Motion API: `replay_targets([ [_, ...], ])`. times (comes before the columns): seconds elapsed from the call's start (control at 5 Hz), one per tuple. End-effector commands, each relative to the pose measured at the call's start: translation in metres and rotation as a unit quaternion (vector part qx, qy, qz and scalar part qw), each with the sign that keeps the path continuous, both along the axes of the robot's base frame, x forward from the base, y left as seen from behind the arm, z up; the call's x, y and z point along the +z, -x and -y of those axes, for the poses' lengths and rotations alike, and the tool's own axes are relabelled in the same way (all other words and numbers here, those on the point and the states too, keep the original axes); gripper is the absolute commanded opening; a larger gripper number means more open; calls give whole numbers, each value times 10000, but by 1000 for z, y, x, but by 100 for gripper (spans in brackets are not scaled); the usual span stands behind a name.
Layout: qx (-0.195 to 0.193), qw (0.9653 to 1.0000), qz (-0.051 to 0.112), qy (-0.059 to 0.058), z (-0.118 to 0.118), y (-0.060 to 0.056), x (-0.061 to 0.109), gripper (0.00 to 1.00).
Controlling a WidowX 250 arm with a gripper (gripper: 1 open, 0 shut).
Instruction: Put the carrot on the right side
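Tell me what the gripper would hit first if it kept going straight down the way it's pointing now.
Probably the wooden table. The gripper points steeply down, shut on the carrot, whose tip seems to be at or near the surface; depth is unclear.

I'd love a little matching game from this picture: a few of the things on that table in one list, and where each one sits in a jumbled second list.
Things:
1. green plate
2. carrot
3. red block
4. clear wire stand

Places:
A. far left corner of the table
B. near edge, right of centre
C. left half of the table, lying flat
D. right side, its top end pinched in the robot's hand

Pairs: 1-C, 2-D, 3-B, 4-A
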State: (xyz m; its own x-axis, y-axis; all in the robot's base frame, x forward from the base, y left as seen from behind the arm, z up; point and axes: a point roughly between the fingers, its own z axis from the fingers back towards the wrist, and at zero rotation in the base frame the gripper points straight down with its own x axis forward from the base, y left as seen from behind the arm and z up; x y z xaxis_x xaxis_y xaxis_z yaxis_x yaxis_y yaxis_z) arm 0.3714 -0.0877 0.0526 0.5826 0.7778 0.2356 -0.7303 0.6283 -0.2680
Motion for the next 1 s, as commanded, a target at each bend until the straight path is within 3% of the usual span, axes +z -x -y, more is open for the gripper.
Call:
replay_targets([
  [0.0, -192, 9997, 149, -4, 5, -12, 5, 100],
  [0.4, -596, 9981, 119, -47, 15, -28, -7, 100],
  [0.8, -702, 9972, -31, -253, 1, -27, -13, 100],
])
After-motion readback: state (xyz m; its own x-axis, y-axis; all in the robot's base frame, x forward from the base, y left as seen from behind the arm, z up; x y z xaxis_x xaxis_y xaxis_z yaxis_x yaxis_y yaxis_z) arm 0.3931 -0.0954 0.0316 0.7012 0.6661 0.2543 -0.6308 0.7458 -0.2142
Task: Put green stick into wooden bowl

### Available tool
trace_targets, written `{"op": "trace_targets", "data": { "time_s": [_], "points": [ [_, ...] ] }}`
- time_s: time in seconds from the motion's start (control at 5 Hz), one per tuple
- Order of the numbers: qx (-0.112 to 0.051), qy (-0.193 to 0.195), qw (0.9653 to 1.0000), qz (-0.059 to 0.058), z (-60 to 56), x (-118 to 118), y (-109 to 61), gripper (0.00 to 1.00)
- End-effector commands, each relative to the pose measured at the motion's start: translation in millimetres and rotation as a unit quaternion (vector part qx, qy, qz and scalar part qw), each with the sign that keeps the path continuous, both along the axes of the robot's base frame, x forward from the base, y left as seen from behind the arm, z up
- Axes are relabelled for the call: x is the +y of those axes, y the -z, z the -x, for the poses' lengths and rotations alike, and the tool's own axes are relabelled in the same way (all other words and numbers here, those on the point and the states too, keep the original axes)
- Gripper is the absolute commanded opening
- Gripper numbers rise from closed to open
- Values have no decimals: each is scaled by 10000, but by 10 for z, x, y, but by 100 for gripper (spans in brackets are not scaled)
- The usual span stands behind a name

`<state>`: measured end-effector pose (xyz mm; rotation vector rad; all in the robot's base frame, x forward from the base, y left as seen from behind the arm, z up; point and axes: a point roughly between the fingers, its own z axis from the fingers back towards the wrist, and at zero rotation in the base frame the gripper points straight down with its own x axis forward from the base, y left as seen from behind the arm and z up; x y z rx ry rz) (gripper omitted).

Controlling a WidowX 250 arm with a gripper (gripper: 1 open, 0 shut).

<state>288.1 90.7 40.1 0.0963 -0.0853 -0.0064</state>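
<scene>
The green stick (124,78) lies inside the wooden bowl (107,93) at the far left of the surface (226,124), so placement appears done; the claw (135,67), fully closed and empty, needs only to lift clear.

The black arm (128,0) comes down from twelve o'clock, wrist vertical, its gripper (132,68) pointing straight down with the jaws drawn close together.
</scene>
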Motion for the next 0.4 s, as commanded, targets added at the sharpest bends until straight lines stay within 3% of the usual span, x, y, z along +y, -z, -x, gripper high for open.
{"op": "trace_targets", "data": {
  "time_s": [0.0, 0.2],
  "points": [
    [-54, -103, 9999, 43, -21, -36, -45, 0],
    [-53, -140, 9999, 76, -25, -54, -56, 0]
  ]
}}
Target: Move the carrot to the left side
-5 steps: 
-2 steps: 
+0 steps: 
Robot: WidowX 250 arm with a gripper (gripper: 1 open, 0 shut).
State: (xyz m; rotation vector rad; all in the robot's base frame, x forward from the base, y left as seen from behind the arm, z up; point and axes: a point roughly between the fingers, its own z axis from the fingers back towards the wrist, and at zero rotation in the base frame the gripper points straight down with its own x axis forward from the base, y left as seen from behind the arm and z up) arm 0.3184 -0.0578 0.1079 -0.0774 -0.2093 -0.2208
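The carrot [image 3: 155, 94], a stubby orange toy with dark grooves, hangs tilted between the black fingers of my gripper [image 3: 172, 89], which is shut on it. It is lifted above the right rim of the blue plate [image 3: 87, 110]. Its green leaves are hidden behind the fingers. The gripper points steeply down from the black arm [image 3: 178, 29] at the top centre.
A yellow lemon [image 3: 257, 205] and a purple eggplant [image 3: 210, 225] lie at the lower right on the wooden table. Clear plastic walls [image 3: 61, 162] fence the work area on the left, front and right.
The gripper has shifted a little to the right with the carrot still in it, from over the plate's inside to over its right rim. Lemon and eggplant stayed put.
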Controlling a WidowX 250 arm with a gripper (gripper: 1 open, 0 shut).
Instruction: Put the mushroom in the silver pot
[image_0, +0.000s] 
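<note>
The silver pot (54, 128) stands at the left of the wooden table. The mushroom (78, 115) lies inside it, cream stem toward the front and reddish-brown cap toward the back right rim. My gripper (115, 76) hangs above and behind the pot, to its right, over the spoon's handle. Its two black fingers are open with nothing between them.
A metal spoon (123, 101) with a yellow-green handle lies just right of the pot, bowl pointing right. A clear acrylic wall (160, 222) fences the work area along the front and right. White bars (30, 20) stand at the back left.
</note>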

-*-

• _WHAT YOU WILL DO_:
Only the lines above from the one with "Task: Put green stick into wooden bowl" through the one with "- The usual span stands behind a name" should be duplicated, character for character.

• _EXERCISE SOLUTION_:
Task: Put green stick into wooden bowl

### Available tool
trace_targets, written `{"op": "trace_targets", "data": { "time_s": [_], "points": [ [_, ...] ] }}`
- time_s: time in seconds from the motion's start (control at 5 Hz), one per tuple
- Order of the numbers: qx (-0.112 to 0.051), qy (-0.193 to 0.195), qw (0.9653 to 1.0000), qz (-0.059 to 0.058), z (-60 to 56), x (-118 to 118), y (-109 to 61), gripper (0.00 to 1.00)
- End-effector commands, each relative to the pose measured at the motion's start: translation in millimetres and rotation as a unit quaternion (vector part qx, qy, qz and scalar part qw), each with the sign that keeps the path continuous, both along the axes of the robot's base frame, x forward from the base, y left as seen from behind the arm, z up
- Axes are relabelled for the call: x is the +y of those axes, y the -z, z the -x, for the poses' lengths and rotations alike, and the tool's own axes are relabelled in the same way (all other words and numbers here, those on the point and the states too, keep the original axes)
- Gripper is the absolute commanded opening
- Gripper numbers rise from closed to open
- Values have no decimals: each is scaled by 10000, but by 10 for z, x, y, but by 100 for gripper (spans in brackets are not scaled)
- The usual span stands behind a name

The response to the exercise is now finished.